Se i Bronzi di Riace potessero parlare, in primo luogo ringrazierebbero le migliaia di visitatori che continuano ad affollare il museo di Reggio Calabria. Se avessero il dono della parola, loro custoditi dal mare per millenni fino al fortuito ritrovamento al largo di Riace nel 1972 da parte di un giovane sub romano, Stefano Mariottini, si lamenterebbero della continua strumentalizzazione a cui sono stati sottoposti negli ultimi anni, diventando talvolta oggetto di vanto per Reggio Calabria talvolta oggetto di biasimo e spreco.

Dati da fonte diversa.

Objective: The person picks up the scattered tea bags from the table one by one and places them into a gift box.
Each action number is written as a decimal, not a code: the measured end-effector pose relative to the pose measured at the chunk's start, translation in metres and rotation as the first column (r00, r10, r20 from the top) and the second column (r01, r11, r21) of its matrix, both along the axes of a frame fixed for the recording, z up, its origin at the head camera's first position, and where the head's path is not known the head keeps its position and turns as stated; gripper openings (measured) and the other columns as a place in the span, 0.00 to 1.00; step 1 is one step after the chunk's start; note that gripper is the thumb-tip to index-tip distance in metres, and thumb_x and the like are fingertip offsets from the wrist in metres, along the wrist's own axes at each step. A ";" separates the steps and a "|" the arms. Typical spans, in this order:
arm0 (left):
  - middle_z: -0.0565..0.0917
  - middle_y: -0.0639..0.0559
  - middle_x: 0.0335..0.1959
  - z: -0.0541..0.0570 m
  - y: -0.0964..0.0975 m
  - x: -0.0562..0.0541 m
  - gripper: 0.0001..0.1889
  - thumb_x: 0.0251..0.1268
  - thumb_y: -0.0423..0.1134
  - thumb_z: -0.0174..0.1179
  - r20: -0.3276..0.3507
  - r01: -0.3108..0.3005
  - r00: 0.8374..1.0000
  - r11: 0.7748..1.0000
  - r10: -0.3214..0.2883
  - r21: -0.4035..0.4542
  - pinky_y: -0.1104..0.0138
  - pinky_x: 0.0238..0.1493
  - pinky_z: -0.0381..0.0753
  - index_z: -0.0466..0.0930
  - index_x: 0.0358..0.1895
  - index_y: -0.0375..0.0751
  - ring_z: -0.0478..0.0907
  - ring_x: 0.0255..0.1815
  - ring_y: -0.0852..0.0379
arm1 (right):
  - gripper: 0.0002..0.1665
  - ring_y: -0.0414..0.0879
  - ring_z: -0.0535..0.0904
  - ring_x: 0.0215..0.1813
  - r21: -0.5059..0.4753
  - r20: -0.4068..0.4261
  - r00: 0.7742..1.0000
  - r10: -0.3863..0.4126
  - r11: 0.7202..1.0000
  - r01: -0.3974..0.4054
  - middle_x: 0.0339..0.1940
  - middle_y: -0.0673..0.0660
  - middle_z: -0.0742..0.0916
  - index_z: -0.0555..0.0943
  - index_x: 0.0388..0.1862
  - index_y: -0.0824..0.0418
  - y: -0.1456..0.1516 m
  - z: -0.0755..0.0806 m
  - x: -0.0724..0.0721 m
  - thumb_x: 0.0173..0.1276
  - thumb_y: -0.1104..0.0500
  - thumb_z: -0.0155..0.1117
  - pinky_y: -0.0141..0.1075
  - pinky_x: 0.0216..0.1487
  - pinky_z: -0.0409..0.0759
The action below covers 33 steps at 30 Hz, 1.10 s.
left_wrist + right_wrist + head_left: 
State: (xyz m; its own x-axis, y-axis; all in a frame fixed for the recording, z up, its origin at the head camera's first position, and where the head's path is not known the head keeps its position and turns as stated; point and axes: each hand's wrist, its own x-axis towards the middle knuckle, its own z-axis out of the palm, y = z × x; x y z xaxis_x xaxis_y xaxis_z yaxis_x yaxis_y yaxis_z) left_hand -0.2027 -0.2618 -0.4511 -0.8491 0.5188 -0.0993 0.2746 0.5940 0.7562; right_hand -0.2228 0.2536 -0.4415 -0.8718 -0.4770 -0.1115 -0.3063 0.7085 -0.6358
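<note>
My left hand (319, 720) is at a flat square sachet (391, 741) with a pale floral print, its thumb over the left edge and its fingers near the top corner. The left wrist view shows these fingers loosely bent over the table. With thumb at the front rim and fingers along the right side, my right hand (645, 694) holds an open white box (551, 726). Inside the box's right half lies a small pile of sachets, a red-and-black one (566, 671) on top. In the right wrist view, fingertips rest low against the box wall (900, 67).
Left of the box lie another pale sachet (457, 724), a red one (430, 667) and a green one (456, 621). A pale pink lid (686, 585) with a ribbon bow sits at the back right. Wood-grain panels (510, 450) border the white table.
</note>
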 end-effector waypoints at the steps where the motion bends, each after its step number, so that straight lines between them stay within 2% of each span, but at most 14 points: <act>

Il dato fa riflettere e si inserisce a pieno titolo sulla querelle che nelle settimane scorse ha visto contrapporsi da un lato l’assessore siciliano per i Beni Culturali, Mariarita Sgarlata, che ha proposto la chiusura dei musei e dei siti archeologici siciliani nelle giornate domenicali e nei festivi per mancanza di fondi, dall’altro, il presidente della Regione Siciliana, Rosario Crocetta, favorevole invece all’apertura degli stessi soprattutto nei giorni festivi e nelle domeniche ribadendone la vitale importanza per i turisti in Sicilia. Ma, si potrebbe aggiungere, anche per gli stessi nativi isolani, che, come confermano i dati sulle visite al museo di Reggio, apprezzano l’arte e vi partecipano attivamente.

Il successo dei Bronzi di Riace per Reggio Calabria, dunque, dimostra come l’arte può essere la carta vincente su cui puntare per dare identità ad una comunità e per alimentare il circuito economico del turismo, anche su scala locale, e soprattutto anche in tempo di crisi.